US Cloud’s management services cover public, hosted private and on-premises private clouds. More specifically, the architecture, integration and management of a multi-cloud hybrid IT environment is provided. US Cloud management services help customers identify what workloads and assets are best suited for a particular cloud and how to securely integrate them with the rest of the infrastructure.
US Cloud’s security services include risk assessment, architecture and managed services. Risk assessment services identify threats via penetration testing and network vulnerability discovery. Security architecture, implementation, and remediation services align technology, risk, and budget short-term while meeting long-term security roadmap goals. US Cloud managed security services rounds out the security portfolio by allowing a business to extend their security team or tools without the need to hire or buy hardware.
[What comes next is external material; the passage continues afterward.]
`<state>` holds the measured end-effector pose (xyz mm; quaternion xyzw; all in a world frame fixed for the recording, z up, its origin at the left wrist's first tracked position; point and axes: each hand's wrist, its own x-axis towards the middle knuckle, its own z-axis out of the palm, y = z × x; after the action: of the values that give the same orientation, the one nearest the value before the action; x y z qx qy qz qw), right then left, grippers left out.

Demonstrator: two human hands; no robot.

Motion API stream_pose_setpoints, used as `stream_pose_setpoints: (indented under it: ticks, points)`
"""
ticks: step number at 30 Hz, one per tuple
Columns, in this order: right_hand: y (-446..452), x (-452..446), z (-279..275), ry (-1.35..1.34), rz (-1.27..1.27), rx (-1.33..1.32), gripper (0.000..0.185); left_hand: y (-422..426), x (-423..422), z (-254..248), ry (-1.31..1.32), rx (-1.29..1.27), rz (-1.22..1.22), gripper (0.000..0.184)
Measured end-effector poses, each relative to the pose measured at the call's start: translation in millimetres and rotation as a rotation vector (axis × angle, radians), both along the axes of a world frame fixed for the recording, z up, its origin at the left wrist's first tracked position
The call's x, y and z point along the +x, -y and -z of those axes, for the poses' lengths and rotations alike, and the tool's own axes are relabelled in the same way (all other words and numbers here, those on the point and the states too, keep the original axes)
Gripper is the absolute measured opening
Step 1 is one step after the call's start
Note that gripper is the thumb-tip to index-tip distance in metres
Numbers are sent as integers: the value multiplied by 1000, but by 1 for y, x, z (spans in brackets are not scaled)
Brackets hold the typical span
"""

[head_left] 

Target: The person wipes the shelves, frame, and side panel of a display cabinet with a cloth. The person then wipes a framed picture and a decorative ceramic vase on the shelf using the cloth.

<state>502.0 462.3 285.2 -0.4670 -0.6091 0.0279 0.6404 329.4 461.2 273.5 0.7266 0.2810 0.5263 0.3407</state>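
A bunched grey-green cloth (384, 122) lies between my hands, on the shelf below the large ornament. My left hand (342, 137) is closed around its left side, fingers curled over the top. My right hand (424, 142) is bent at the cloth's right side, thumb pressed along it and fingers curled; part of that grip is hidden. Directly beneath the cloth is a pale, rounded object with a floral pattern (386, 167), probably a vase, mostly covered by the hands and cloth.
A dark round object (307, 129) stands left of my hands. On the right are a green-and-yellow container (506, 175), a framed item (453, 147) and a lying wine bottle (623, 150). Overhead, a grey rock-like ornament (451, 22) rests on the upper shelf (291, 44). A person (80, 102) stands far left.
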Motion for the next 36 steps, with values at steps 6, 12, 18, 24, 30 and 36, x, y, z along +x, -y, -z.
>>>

US Cloud technology partners include Microsoft, Google, IBM, Amazon, Cisco, Oracle, HPE, Salesforce, VMware, SAP, Dell, Palo Alto Networks and FireEye.
“In 2015, I wanted to build something special on top of what Fpweb and US Cyber Vault were all about – phenomenal customer service and protecting brands and data,” said the companies’ Founder and CEO Robert E. LaMear IV. “As the rush to cloud accelerates, so do all the problems. Hence US Cloud was born. But I soon realized I was missing the most important piece to build a new world-class organization, the people. I started a two-year national search to bring together the most brilliant and passionate technologists in the country. I’m excited and proud to report, mission accomplished.”
Founded in 1996, Fpweb has been the first to host every version of Microsoft SharePoint in the cloud and has managed 1.9 billion SharePoint logins since 1999. US Cloud will continue to provide Microsoft-based technology solutions as part of its services portfolio.
US Cyber Vault was launched in 2015 to build a cybersecurity container to protect a company’s data, brand, and reputation, while also trapping cyber criminals who attack the platform. US Cloud combines those next generation tools with USA-based cyberdefense experts to protect, detect, and respond to threats in real time.
US Cloud is focused on bringing enterprise-class strategy, support, and security to its clients’ cloud or on-premises environments. US Cloud is compliance ready for SSAE16, ITAR, HIPAA, PCI, SOX, NIST, and FedRAMP.
And for every $100 of new business spent with US Cloud, US Cloud donates $2 to charity: water, a non-profit organization bringing clean and safe drinking water to people in developing countries. 100 percent of the money is used to build clean water projects.